Deloitte analiza el informe Infrascopio 2019: Evaluando el entorno para las asociaciones público privadas (APP) en América Latina y el Caribe.

Por Revista Summa

“Un entorno institucional fragmentado y complejo” ha influido en que Costa Rica no ocupe el liderato en temas de desarrollo de asociaciones público-privadas (APP) en infraestructura en Centroamérica. En su lugar, se encuentra en la posición tres, según el informe “Infrascopio 2019: Evaluando el entorno para las asociaciones público privadas (APP) en América Latina y el Caribe” elaborado por el Banco Interamericano de Desarrollo (BID) en coordinación con The Economist Intelligence Unit.

Los resultados, dados a conocer este 16 de mayo en el marco del PPP Americas 2019 desarrollado en la República Dominicana, señalan críticas principalmente en el componente de Clima de Inversión. Según el reporte la posición 3 en Centroamérica responde a “un marco jurídico e institucional intrincado, que ha conducido a una tendencia a la reducción en los ya bajos niveles de gasto público en infraestructura de transporte, que cayó del 1,5 % del PIB en 2008 al 0,95 % en 2017.”

En este informe se evaluaron 21 economías de América Latina de acuerdo al entorno que ofrecen para la atracción de inversión privada en infraestructura considerando cinco pilares fundamentales: Regulaciones, Instituciones, Madurez, Clima de Inversión y Financiamiento, ya que se consideran como los factores que ponderan las empresas y financiadores a la hora de tomar decisiones de inversión en el sector.

Federico Villalobos, Socio de Asesoría Financiera e Infraestructura de Deloitte, quien participó del evento PPP Americas 2019, señaló que el hecho de que Costa Rica ocupe el segundo lugar en cuatro de los factores evaluados en el informe y el quinto en el de clima de inversiones, respecto a los demás países centroamericanos, “debe cuestionarnos sobre la necesidad de contar con un clima favorable para la inversión a largo plazo, que atraiga la mayor cantidad posible de inversionistas a cada proyecto que se quiera desarrollar por medio a APP, lo que a su vez fomenta la competencia”.

Esfuerzos insuficientes

A nivel latinoamericano, Costa Rica se ubica en el puesto número ocho en avances sobre APP, reflejando que los esfuerzos que se han hecho en esta materia han sido insuficientes. En esta línea, el informe señala que, si bien se cuenta con una ley y una institución responsable de promover la figura de APP, “se han adjudicado solo cuatro concesiones con este marco jurídico, lo que refleja un entorno institucional fragmentado y complejo (que consta de más de cuarenta entidades públicas), que ha obstruido la planificación eficiente y la entrega efectiva.”

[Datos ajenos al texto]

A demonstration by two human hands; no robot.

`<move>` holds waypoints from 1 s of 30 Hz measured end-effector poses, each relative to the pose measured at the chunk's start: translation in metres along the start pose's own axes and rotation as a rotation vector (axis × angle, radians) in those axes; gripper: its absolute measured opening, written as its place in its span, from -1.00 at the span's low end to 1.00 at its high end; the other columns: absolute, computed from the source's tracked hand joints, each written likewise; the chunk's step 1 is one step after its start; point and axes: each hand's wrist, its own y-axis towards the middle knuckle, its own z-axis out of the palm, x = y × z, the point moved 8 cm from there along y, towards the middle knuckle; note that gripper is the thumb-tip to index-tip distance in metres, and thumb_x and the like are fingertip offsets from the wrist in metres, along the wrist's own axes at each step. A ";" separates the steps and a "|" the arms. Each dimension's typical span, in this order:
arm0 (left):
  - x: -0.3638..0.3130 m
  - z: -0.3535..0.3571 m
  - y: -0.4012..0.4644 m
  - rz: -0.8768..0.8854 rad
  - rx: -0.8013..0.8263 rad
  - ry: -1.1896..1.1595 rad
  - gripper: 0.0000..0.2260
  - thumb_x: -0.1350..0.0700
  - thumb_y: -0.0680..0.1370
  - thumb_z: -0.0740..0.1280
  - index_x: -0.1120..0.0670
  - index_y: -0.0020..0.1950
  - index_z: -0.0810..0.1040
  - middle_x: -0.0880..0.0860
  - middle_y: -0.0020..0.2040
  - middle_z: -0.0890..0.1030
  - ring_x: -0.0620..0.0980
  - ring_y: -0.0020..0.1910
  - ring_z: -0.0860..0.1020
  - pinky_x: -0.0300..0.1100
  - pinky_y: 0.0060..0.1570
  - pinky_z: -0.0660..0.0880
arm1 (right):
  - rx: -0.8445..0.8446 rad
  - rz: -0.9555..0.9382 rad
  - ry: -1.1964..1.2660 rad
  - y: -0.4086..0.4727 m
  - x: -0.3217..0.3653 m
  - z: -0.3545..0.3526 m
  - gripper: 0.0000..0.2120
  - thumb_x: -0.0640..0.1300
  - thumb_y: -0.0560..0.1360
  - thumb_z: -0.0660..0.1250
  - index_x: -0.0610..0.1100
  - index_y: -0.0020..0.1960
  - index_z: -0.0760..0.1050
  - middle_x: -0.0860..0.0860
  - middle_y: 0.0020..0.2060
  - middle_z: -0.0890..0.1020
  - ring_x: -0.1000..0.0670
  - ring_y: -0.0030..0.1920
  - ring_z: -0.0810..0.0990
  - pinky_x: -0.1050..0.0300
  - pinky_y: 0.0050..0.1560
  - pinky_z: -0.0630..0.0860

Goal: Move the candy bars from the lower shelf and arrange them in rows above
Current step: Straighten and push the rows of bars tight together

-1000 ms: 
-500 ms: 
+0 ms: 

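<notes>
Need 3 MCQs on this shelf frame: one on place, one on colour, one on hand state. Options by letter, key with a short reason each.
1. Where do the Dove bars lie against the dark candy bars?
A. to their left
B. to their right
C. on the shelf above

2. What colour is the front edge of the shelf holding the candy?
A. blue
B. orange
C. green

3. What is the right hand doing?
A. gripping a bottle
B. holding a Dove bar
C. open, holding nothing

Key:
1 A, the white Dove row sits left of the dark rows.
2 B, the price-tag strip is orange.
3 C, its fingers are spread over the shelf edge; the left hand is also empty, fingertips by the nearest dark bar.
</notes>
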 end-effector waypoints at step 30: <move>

La promoción de las alianzas entre el sector público y el privado para desarrollar infraestructura es fundamental para complementar ambos esfuerzos en ese cometido, ya que las necesidades de inversión en la región son muy grandes frente a lo que realmente se destina a este fin. En el caso de Costa Rica, en promedio en los últimos tres años, se ha destinado cerca de un 3,8% del PIB para inversión en infraestructura en general, mientras que en el sector de transporte solo se dedica el 1,5% del PIB, de acuerdo con el BID.

Esta situación genera una brecha de necesidades que el sector público por sí solo no puede satisfacer, de ahí la posibilidad de recurrir al asocio con los privados para ir acortando dicha brecha en el tiempo.

Según el informe, los retos que enfrenta Costa Rica en cuanto APP se centran en las limitaciones generadas por un “marco institucional y legal complejo y una planificación estratégica insuficiente”. Rescata que, “la Administración actual ha demostrado un fuerte apoyo a la participación privada en la infraestructura, pero aún está por verse cómo manejará los problemas importantes, como la coordinación entre el CNC y una unidad de APP creada en el Ministerio de Hacienda”.

“El segundo aire que se está dando a las concesiones abre una ventana de oportunidad, como nunca antes, que debe ser aprovechada por las diferentes instituciones para recurrir a esta figura en el desarrollo de tantas obras de infraestructura de transporte y social que requiere el país y que son susceptibles de ser ejecutadas utilizando este mecanismo. Recordando que estamos en una competencia de alcance global por la atracción de recursos”, agregó Federico Villalobos, Socio Asesoría Financiera e Infraestructura de Deloitte.